Dutch investor Oikocredit injects Sh100m into micro-lender U&I

U&I Microfinance Bank has secured a $1 million (about Sh103 million) loan from the Dutch social impact investor Oikocredit for lending to small business. FILE PHOTO | NMG

What you need to know:

  • U&I Microfinance Bank has secured a $1 million (about Sh103 million) loan from the Dutch social impact investor Oikocredit for lending to small business.
  • Oikocredit Investment manager Caroline Mulwa said the facility would uplift U&I Microfinance Bank’s lending to the small enterprises in the City.

U&I Microfinance Bank has secured a $1 million (about Sh103 million) loan from the Dutch social impact investor Oikocredit for lending to small business.

Oikocredit Investment manager Caroline Mulwa said the facility would uplift U&I Microfinance Bank’s lending to the small enterprises in the City.

“This loan will enable U&I expand its lending activities, by providing its clients with access to finance, and creating a sustainable impact for people on low incomes."

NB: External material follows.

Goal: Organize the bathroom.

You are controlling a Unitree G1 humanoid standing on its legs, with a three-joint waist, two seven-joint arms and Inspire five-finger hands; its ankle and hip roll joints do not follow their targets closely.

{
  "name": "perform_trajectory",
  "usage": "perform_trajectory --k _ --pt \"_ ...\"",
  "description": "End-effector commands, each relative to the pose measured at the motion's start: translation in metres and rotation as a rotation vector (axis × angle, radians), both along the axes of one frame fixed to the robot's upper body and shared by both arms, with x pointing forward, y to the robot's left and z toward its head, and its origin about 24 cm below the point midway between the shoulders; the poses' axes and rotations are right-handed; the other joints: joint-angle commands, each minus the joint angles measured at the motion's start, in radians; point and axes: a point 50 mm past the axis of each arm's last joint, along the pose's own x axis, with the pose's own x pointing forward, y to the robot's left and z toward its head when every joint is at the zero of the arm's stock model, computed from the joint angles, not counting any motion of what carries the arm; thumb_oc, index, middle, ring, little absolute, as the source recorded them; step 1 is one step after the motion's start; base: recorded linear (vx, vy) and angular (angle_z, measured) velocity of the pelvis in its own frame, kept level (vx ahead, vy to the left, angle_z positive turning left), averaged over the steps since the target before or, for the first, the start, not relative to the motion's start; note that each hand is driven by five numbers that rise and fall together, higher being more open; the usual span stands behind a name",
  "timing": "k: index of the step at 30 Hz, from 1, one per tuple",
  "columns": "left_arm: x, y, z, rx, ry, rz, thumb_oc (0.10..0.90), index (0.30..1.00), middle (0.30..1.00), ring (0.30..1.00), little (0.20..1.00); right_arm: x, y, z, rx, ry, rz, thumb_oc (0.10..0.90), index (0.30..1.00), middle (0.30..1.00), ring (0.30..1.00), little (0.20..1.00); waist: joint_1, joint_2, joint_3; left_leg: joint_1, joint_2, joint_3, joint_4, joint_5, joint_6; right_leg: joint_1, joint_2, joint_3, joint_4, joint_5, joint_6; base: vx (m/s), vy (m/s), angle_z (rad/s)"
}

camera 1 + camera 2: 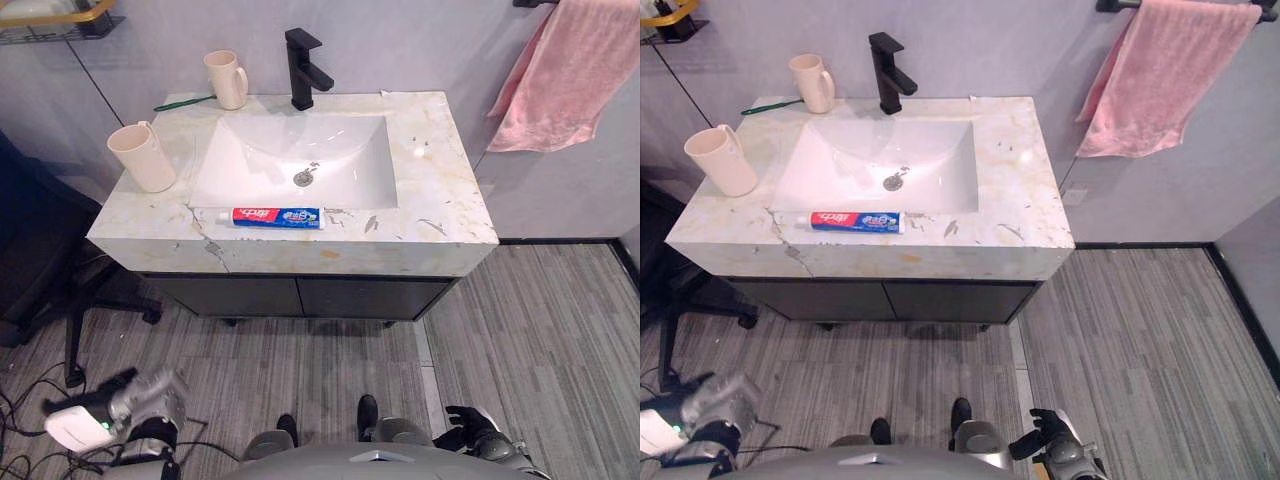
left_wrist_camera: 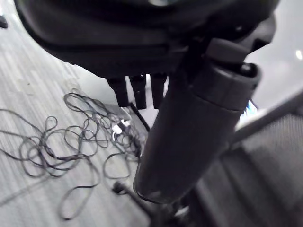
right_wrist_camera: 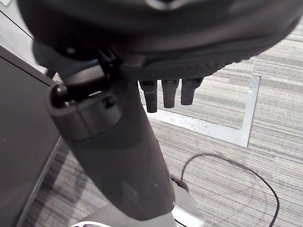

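A red and blue toothpaste tube (image 1: 277, 216) lies on the front rim of the marble counter (image 1: 440, 215), before the white sink (image 1: 295, 160). One beige cup (image 1: 143, 157) stands at the counter's left edge, another (image 1: 227, 79) at the back beside a green toothbrush (image 1: 183, 101). A pink towel (image 1: 560, 75) hangs on the wall at the right. My left hand (image 2: 189, 137) hangs low by the floor, fingers straight, holding nothing. My right hand (image 1: 468, 425) also hangs low at the right, open and empty (image 3: 118, 156).
A black faucet (image 1: 305, 68) stands behind the sink. Dark cabinet doors (image 1: 300, 297) close the space under the counter. A black office chair (image 1: 40, 250) stands left of the vanity. A wire shelf (image 1: 60, 20) is fixed on the wall at upper left.
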Motion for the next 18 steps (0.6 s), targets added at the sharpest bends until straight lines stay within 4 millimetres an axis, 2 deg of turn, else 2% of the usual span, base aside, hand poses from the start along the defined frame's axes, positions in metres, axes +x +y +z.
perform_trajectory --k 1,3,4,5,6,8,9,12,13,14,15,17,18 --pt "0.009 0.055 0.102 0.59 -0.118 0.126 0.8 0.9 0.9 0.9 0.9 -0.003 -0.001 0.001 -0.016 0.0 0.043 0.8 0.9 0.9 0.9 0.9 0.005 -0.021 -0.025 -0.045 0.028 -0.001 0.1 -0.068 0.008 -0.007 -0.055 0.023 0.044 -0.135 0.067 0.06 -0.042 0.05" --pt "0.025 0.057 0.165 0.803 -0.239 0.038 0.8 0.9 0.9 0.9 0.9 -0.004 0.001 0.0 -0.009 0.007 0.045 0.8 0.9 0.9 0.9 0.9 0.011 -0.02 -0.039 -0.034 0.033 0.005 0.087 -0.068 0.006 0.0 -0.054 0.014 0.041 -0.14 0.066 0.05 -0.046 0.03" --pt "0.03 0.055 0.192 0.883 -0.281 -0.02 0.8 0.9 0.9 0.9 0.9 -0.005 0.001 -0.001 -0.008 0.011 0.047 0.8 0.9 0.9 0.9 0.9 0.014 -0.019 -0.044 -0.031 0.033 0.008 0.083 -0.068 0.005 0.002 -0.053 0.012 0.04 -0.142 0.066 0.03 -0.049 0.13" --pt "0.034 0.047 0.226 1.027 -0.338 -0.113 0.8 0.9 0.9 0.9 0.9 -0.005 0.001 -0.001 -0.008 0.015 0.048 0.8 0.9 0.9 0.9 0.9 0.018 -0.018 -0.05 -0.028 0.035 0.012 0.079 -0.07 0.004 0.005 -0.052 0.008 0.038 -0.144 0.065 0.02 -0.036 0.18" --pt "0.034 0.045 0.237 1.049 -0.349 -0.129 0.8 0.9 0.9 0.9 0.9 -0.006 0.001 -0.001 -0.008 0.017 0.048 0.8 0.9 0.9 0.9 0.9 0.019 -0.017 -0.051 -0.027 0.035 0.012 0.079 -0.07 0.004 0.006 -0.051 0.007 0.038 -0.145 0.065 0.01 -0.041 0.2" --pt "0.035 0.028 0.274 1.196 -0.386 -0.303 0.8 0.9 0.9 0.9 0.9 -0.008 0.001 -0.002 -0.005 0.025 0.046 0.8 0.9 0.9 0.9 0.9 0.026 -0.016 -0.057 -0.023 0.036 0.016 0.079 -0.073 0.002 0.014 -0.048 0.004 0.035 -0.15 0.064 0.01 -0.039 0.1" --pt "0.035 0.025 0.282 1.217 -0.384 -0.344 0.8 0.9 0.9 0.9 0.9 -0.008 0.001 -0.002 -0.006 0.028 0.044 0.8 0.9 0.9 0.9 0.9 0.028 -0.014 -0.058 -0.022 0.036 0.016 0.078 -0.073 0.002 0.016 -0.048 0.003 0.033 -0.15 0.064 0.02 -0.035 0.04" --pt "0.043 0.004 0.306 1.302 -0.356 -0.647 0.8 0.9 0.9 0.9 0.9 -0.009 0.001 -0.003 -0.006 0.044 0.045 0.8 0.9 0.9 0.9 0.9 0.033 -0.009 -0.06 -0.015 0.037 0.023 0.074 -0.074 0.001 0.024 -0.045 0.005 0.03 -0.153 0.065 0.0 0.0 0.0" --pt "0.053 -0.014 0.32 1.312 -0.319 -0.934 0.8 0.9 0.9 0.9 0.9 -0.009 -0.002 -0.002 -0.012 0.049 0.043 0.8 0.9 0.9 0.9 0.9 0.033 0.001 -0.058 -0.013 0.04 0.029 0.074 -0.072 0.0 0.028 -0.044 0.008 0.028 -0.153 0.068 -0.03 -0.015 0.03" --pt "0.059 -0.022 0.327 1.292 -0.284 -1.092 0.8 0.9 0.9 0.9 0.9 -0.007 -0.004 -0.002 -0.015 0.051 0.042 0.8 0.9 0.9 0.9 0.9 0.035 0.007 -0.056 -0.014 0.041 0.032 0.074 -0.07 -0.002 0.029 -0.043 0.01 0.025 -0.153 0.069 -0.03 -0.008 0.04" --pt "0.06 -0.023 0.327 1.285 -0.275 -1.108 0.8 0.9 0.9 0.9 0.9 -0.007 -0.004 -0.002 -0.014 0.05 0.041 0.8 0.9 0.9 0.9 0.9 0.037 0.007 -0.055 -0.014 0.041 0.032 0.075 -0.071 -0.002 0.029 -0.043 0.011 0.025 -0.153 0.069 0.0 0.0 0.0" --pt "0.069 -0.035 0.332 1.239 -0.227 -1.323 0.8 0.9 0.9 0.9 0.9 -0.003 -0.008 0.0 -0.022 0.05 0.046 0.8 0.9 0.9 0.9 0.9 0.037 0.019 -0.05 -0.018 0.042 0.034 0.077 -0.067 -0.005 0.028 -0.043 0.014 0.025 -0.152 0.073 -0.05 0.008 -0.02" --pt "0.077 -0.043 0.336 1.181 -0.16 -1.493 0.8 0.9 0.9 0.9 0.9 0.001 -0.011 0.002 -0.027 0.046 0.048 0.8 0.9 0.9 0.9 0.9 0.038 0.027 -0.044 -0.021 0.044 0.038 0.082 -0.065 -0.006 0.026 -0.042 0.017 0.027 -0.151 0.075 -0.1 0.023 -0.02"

Small firms have witnessed credit rationing since the onset of interest rate controls as banks perceive them high risk.

U&I Microfinance Bank, one of the 13 Microfinance Banks licensed and regulated by the Central Bank of Kenya (CBK), was established in 2007 as a credit only institution. It has five branches—two in Nairobi’s bustling Gikomba market, one in Nairobi’s River Road and another one in Thika. The micro lender granted a licence in 2013 mainly finances micro and medium businesses. “The credit line will enhance and uplift our lending to the small enterprises and help give the local economy an extra boost,” said U&I Microfinance Bank chairman Muturi Kamande during the signing ceremony. “Our plan is to expand and have a foothold in every county in five years,” he said. Big banks and micro lenders have turned to private equity firms to raise capital. They include Prime Bank that got Sh5.1 billion from AfricInvest and Catalyst Principal Partners and Sidian, which got Sh1.2 billion Investment Fund for Developing Countries (IFU).

Kenyan banks have also in recent years taken substantial loans from global funds, including the International Finance Corporation, European Investment Bank, Agence Française de Développement and the African Development Bank, attracted by relatively favourable terms of debts like lower interest rates and longer maturity.

Co-op Bank, KCB and Equity are among lenders that have borrowed from international financiers to fund long-term lending business.